Critically examine the UK government’s ‘Health is Global’ strategy document.
Due to permeable borders and an unrivalled frequency of travel and migration, health has become coupled with national security. Governments have recognized the detrimental impact that foreign health crises may have. According to its strategy document, the UK seeks to tackle health and security in five different areas. These are:
- ‘Better health security
- Stronger, fairer and safer systems to deliver health
- More effective international health organizations.
- Stronger, freer and fairer trade for better health, and
- Strengthening the way we develop and use evidence to improve our policy and practice’ (HM Government, 2008).
Individually and collectively, these five interrelated areas present a range of complexities that arise when attempting to reconcile the interests of health with that of security, whether for national interest or altruistic intentions.
This essay will only focus on better health security. Better health security is chosen because it is from this that the other four sections stem and can be developed. Within better health security, the UK strategy document identifies five goals including communicable diseases (HM Government, 2008). This is the most pressing in terms of immediate potential dangers because communicable diseases threaten national security (Feldbaum et al., 2006). This essay will examine the economic, ethical and political tensions that arise from the goal of reducing the threat of communicable diseases in an attempt to ensure optimal health security. Reference is made to the UK ‘Health is Global’ strategy document.

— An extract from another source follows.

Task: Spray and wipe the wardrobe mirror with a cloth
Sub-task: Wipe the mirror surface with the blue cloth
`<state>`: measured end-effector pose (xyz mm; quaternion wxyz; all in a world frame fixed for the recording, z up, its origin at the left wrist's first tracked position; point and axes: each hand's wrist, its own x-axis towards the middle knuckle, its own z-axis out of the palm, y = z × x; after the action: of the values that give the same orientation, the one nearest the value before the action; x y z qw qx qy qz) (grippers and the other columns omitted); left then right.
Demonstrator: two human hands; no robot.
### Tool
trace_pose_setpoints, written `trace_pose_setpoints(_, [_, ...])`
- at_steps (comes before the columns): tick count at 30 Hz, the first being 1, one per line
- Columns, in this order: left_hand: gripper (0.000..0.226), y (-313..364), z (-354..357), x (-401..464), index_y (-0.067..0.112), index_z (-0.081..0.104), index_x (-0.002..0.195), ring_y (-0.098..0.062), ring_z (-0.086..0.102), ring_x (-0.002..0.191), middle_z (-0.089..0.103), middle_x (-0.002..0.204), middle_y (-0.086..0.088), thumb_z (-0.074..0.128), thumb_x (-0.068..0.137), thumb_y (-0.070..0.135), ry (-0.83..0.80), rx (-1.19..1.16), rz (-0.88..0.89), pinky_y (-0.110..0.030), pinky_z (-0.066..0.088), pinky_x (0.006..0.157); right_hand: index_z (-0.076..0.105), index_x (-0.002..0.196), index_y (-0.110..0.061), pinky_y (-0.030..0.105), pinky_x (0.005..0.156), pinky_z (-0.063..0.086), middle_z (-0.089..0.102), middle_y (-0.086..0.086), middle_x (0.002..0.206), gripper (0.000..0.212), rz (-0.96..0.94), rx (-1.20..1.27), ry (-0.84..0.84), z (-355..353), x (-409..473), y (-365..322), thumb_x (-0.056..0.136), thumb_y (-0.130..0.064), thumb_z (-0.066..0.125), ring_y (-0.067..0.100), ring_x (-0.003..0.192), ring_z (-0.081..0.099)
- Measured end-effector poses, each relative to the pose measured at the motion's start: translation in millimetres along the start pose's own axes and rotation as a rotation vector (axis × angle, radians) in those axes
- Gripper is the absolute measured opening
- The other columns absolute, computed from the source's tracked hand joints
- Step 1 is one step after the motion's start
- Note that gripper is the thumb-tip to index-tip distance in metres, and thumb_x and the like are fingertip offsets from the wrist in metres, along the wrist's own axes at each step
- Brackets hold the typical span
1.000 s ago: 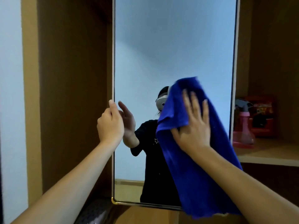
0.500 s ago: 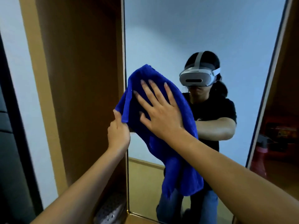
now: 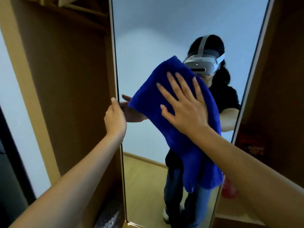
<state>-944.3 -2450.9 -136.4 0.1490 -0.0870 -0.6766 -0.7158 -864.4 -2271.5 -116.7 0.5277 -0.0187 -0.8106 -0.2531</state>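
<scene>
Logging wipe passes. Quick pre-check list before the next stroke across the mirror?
1. Blue cloth under the right hand, fingers spread flat: ok.
2. Cloth against the mirror glass: ok.
3. Left hand grips the mirror's left edge to steady it: ok.
4. Cloth's hanging tail clear of the frame: ok.
5. Glass wet with spray: cannot tell.
6. Spray bottle within reach: cannot tell; only a blurred red shape at lower right.

Upper mirror (image 3: 148, 30) surface lies unobstructed. Left hand (image 3: 115, 117) occupies the mirror's left edge; cloth (image 3: 164, 96) under right hand (image 3: 185, 109) covers the centre.
</scene>
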Motion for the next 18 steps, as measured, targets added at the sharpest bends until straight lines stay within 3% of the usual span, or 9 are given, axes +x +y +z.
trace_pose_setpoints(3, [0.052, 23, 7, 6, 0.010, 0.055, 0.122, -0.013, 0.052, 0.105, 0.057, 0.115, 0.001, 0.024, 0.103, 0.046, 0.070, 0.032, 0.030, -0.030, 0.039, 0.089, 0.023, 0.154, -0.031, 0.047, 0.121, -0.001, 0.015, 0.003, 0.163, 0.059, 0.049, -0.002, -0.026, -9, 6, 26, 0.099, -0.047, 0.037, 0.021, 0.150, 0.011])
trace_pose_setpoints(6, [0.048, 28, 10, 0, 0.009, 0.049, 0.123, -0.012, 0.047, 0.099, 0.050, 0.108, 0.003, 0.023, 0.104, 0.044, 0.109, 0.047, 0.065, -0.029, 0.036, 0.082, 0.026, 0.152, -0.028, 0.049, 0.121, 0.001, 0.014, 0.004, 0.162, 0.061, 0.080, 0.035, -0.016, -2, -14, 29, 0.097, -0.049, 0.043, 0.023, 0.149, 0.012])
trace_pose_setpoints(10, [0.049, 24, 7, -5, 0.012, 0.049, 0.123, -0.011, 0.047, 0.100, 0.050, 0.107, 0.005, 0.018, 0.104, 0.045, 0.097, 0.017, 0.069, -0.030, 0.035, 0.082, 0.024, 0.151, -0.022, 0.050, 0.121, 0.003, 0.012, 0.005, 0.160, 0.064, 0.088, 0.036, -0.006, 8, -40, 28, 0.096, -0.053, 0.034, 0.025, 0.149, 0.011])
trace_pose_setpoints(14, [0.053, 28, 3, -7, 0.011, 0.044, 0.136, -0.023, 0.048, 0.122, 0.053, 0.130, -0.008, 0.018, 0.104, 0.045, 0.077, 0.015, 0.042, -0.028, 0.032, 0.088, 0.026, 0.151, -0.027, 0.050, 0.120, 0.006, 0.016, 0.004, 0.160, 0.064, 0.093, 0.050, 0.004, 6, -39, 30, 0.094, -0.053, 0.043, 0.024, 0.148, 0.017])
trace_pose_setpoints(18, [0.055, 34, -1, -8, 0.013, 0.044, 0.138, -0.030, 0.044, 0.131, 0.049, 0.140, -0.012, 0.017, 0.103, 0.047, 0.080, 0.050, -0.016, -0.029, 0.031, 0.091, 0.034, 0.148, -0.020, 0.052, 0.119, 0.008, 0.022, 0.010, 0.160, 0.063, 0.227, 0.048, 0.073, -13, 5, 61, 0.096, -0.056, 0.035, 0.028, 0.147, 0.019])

Economic tensions arise when health is coupled with security with regards to communicable diseases. The SARS outbreak in 2003 clearly demonstrated the world’s collective susceptibility to communicable diseases. As well as the tragic loss of more than 900 lives, lost work days cost approximately US$60 billion (Lee, 2003). The UK’s strategy document indicates that the UK aims to curtail HIV/AIDS, tuberculosis and malaria in developing countries in order to ‘reduce the threat from infectious diseases’ (HM Government, 2008).
Economic tensions can arise as a result of a developed country’s self-interested calculations by selectively choosing certain health issues it wishes to fund in developing countries. This can resemble the ‘tragedy of the commons’ whereby state-centric goals excessively exploit the global health commons (Fidler, 2007). With the UK’s proposed intention to reduce communicable disease threats and to fund these initiatives, the UK will have the means to force the developing country to tackle a particular communicable disease as a form of ‘horizontal germ governance’. This would reduce the UK’s own vulnerability to disease importation but would effectively siphon resources and manpower from the more long-term goal of improving primary health in the developing country (Fidler, 2004). While communicable diseases present as external threats to a state’s national interests that can only be alleviated through international cooperation, it must be acknowledged that such ‘cooperation’ through horizontal strategies is often not benevolent; these initiatives largely serve the interests of the strongest countries in the international system (Fidler, 2004).
Consequently, economic tension can arise when the UK imposes selected interventions to eradicate communicable diseases. The approaches for improved health become increasingly divided: more emphasis is placed on certain interventions and further partnerships which, consequently, reduce the chance for developing more long-term options such as building a thorough infrastructure (Ollila, 2005). Such inaccurate precedence can inevitably weaken broader health services and result in a burden for the developing country as a result of the uncoordinated aid from developed countries (Crisp, 2007).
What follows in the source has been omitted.